Saturday, May 05, 2012

Puno – Lake Titicaca, Peru – May 2 – May 5, 2012





We continued our climb to more than 15,000 ft driving thru our first snow blizzard of the Andes.  This was the real test of the coca leaves and so far so good, altho both Jerie and Gary felt some affects of the high altitude by way of minor headaches.  John and Kaija suffered no effects as they were on a schedule of Ibuprofen.  We recommend a dosage of 1200 mg daily.

We arrived in Puno early evening.  Next morning we were on a half day tour which included the Puno’s main Cathedral, and a visit to the Mv Yavari on Lake Titicaca.

The much beloved Mv Yavari is the oldest steamship on Lake Titicaca.  In 1862 the Yavari and its sister ship, the Yapura, were built in Birmingham, England, of iron parts-a total of 2,766 for the two vessels.  These were shipped around Cape Horn to Arica, in what is now northern Chile, from where they were moved by train to Tacna, before being hauled by mule over the Andes to Puno-an incredible undertaking that took six years to complete.

The ships were assembled in Puno and the Yavari was launched on Christmas day 1870.  The Yapura was later renamed the BAP Puno and became a Peruvian Navy Medical ship; it can still be seen in Puno.  Both had coal-powered steam engines, but due to a shortage of coal, the engines were fueled with dry Llama dung!  In 1914 the Yavari was further modified with a unique Bolinder 4-cylinder, hot-bulb, semi diesel engine that today, looks like a work of art with all its brass and bronze polished to a mirror finish.  In 1982 Meriel Larken decided formed the Yavari project to buy and restore the vessel.  In 1986 Prince Phillip joined in support of this venture using his best efforts to engage other philanthropic individuals to assist in this effort.  In 1999 the Yavari left Port under her own power for the first time in nearly half a century.

Now open as a museum, the Yavari is moored behind the Sonesta Posada Hotel del Inca, about 5 km from the center of town. 



MV Yavari

After our tour of the Yavari, we strolled thru a festive bazaar honoring the God of Plenty.  This festival is for people to purchase miniatures of those items they dream of possessing...the Peruvian version of ‘visualizing’


Puno God of Plenty

Next morning we departed via launcha onto Lake Titicaca, the highest fresh water lake on Earth, for the Uros islands, inhabited by descendants of the Aymaras that build their houses over floating artificial islands.  The islands are built by using the buoyant totora reeds that grow abundantly in the shallows of the lake.
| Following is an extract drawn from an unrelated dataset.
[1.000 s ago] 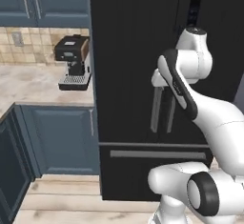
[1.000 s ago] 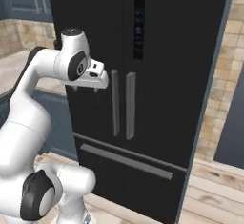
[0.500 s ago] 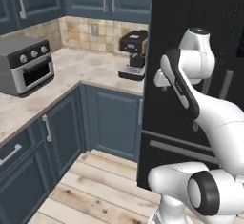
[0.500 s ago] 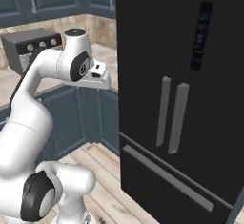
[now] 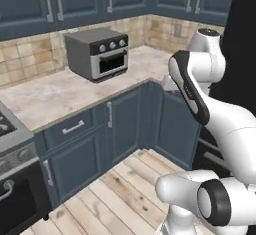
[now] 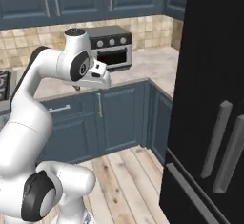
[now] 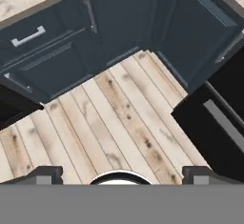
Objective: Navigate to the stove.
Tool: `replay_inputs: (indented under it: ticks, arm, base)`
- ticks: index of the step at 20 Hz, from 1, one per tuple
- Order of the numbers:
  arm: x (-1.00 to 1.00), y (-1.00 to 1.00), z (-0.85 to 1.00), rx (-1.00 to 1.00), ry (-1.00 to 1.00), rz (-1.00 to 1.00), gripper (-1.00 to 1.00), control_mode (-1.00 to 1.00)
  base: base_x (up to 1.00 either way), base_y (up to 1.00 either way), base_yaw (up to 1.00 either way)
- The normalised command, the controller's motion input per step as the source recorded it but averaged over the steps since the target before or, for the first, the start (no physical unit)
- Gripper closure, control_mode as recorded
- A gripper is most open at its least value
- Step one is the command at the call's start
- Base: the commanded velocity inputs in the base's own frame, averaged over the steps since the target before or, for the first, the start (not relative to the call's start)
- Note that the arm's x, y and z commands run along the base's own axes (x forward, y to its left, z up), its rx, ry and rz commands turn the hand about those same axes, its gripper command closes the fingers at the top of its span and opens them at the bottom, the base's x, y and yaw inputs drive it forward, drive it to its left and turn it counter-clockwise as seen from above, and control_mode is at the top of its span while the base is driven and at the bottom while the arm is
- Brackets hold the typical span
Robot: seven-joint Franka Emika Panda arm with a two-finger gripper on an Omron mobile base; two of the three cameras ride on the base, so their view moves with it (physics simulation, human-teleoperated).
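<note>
The stainless-steel gas stove (image 5: 12, 179) sits at far left beside the marble tabletop (image 5: 60, 96) bearing a grey toaster oven (image 5: 96, 53); the tool (image 7: 122, 173) hangs spread, empty, above the wooden floor (image 7: 109, 123).

both base views look forward and down from behind the arm, left and right, and share the toaster oven (image 5: 97, 53) (image 6: 112, 47) on the corner surface (image 5: 60, 95) (image 6: 143, 70). the hand view looks down at the wood floor (image 7: 109, 118), quite near.
</note>
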Motion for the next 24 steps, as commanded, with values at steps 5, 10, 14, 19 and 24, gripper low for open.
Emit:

The lives of the Uros people are interwoven with these reeds, which are partially edible (tasting like hearts of Palm) and are also used to make their homes, their boats and crafts they churn out for the tourists.

The islands are constructed from many layers of the totora, which are constantly replenished from the top as they rot from the bottom, so the ground is always soft and springy.


Uros reed Island, reed boat and local handicraft


...then we traveled on to Isla Taquile.  Inhabited for thousands of years, 35 km east of Puno it is a tiny 7 sq km island with a population of about 2,000 people.

To visit the village center you must climb a stairway of more than 500 steps from the dock.  The climb takes a breathless 20 minutes if you are acclimatized-more if you are not.


500 steps to the top of  Isla Taquile

Taquile has a fascinating tradition of handicrafts, and the islanders creations are made according to a system of deeply ingrained social customs.  Men wear tightly woven woolen hats that resemble floppy night caps, which they knit themselves.  These hats are closely bound up with social symbolism; men wear red hats if they are married and red and white hats if they are single, and different colors can denote a man’s current or past social position.


Isla Taquile married man - the hat says it all!


After a lengthy launcha ride back to Puno, we enjoyed a fine meal at a local restaurant...and after a day full of fresh air and exercise we had no problems getting to sleep that night.

Early the next morning we departed on the Inca Express for Cusco.